- What you have to do
What you return must match the listing exactly, with every image removed.

Segment Start: Information shown

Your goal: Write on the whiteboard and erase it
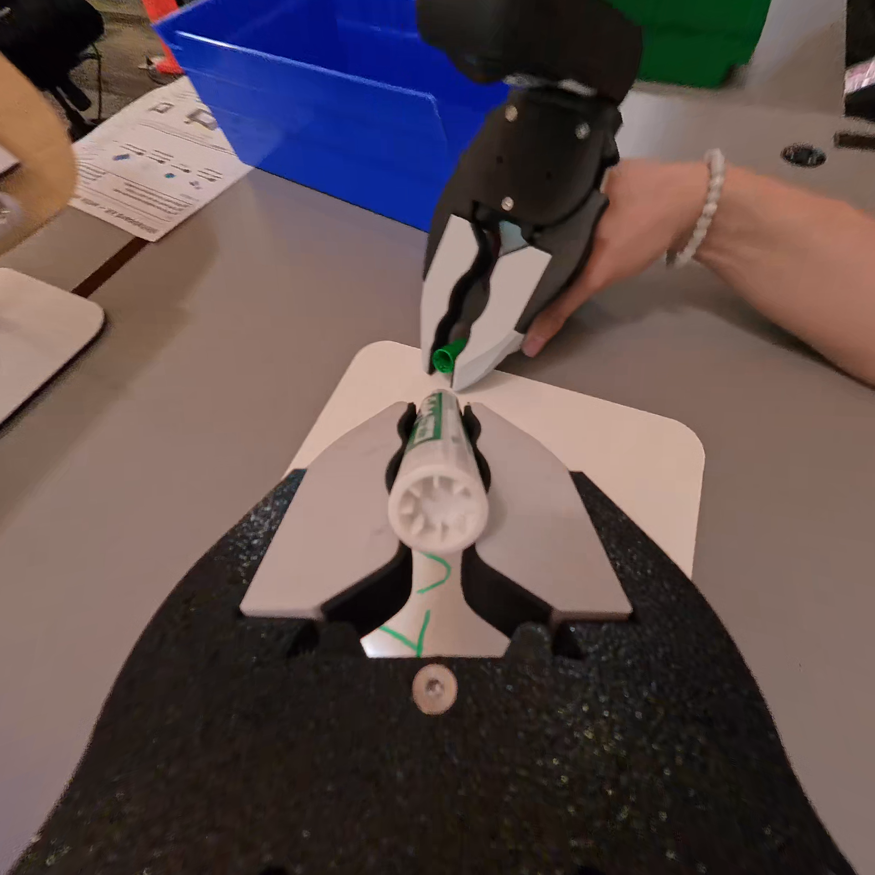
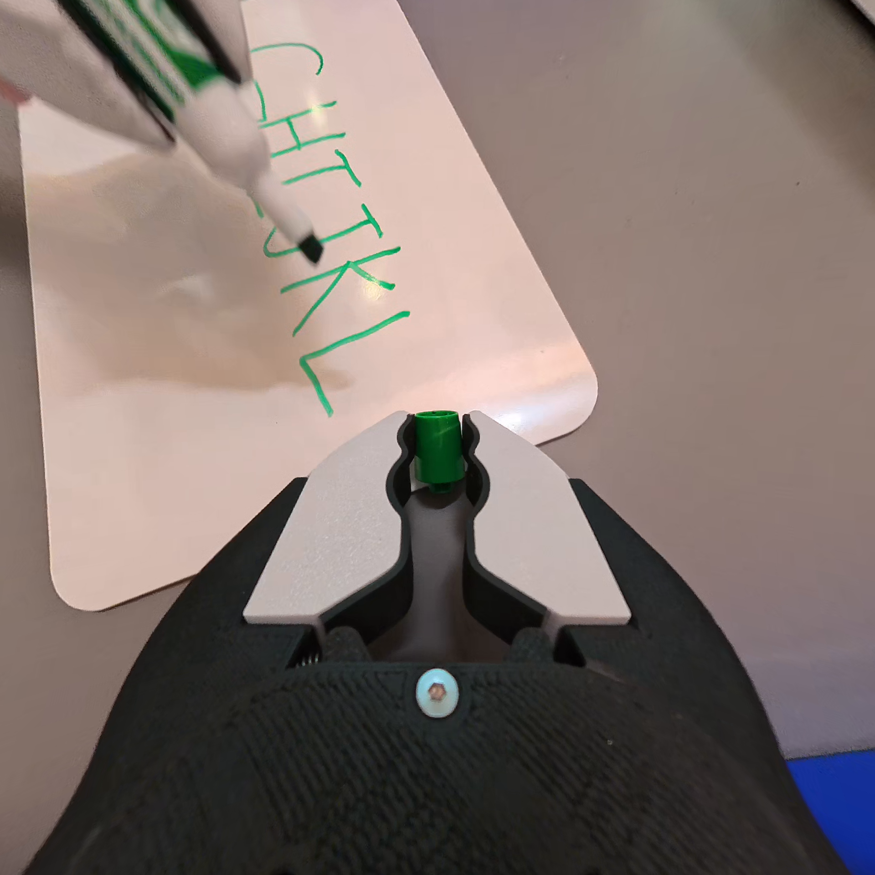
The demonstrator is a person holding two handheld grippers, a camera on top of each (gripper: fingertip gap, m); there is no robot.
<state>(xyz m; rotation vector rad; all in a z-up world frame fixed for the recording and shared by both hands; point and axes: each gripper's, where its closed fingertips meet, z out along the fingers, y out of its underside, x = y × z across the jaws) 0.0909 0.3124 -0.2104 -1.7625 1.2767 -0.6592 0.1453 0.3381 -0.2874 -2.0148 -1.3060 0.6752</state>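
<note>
Nearby sits a blue bin (image 1: 331,109); left tool (image 1: 438,412) clamps the marker (image 1: 438,454), right tool (image 2: 438,416) its cap (image 2: 436,450).

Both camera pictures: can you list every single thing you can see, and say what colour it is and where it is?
whiteboard: one, white with green writing, flat on the table
marker: one, white with a green label, cap off, gripped over the whiteboard
marker cap: one, green, pinched between fingertips
table: one, grey, under everything
blue bin: one, far side of the table
green bin: one, behind the blue bin, to its right
printed sheet: one, white, far left on the table
white board: one, left edge, partly seen
left gripper: black and grey, holding the marker
right gripper: black and grey, holding the marker cap
hand: one, with a pale bead bracelet, behind the right gripper
</note>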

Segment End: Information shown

- Output for this exercise
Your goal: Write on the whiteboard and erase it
The demonstrator is a person holding two handheld grippers, a camera on top of each (gripper: fingertip gap, m); there is no robot.
<state>(xyz m; rotation vector rad; all in a z-up world frame fixed for the recording and shared by both hands; point and axes: each gripper's, where its closed fingertips meet, z out along the fingers, y out of its underside, x = y × z across the jaws) 0.0909 0.3124 -0.2104 -1.7625 1.2767 -0.6592 0.1453 0.3381 -0.2874 -2.0148 -1.3060 0.6752</state>
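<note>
Nearby sits a blue bin (image 1: 331,109); left tool (image 1: 438,412) clamps the marker (image 1: 438,454), right tool (image 2: 438,416) its cap (image 2: 436,450).

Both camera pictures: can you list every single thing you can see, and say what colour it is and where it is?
whiteboard: one, white with green writing, flat on the table
marker: one, white with a green label, cap off, gripped over the whiteboard
marker cap: one, green, pinched between fingertips
table: one, grey, under everything
blue bin: one, far side of the table
green bin: one, behind the blue bin, to its right
printed sheet: one, white, far left on the table
white board: one, left edge, partly seen
left gripper: black and grey, holding the marker
right gripper: black and grey, holding the marker cap
hand: one, with a pale bead bracelet, behind the right gripper
</note>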

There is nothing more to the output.